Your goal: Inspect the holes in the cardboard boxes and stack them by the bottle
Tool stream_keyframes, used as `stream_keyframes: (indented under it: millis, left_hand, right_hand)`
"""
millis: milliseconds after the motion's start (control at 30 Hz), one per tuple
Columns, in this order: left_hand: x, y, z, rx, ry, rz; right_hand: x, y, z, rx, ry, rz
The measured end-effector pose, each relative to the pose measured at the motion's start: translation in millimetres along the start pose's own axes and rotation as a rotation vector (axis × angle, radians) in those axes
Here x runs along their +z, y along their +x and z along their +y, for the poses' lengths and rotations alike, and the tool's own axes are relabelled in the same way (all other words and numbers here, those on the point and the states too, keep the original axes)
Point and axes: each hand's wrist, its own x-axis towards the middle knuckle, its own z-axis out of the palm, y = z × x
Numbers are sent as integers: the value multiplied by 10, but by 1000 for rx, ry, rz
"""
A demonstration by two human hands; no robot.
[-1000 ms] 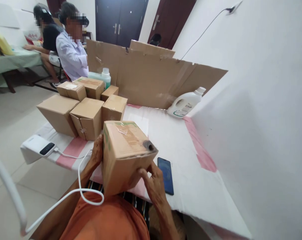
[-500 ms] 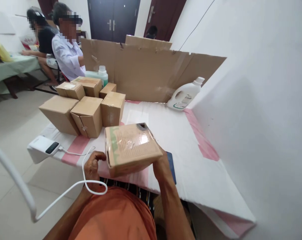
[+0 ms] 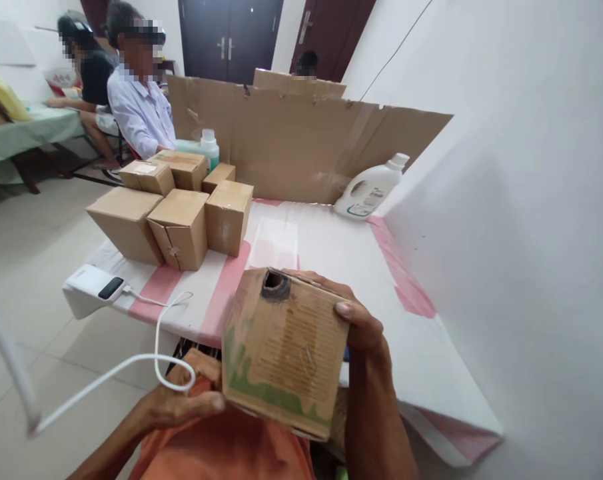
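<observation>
A cardboard box with printed text, a green pattern and a dark-ringed hole in one corner is tilted up over my lap. My right hand grips its right side, thumb on the printed face and fingers along the far edge. At the lower left edge, my left hand is against the box, with its thumb near the corner; part of its fingers is hidden. A white cable loops in front of my left wrist. Behind the box, a dark blue flat object shows only a sliver.
Several closed cardboard boxes stand together at the table's left. A white power bank lies at the front left edge. A white jug stands by the wall, before a cardboard partition. A co-worker sits beyond.
My hands have turned and tipped the box, so its printed face now points toward me and the hole sits at upper left. My right hand has moved up its side; the left has moved lower.
</observation>
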Motion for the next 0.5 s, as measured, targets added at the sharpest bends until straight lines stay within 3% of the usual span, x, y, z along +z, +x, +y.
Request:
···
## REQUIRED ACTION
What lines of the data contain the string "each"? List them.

## YOUR SOLUTION
The measured end-effector pose, each relative to the pose measured at the motion's start: translation in millimetres along the start pose's own axes and rotation as a rotation vector (axis × angle, radians) in those axes
Point and axes: each hand's wrist, its own x-axis towards the middle knuckle, its own z-axis out of the palm, y = z × x

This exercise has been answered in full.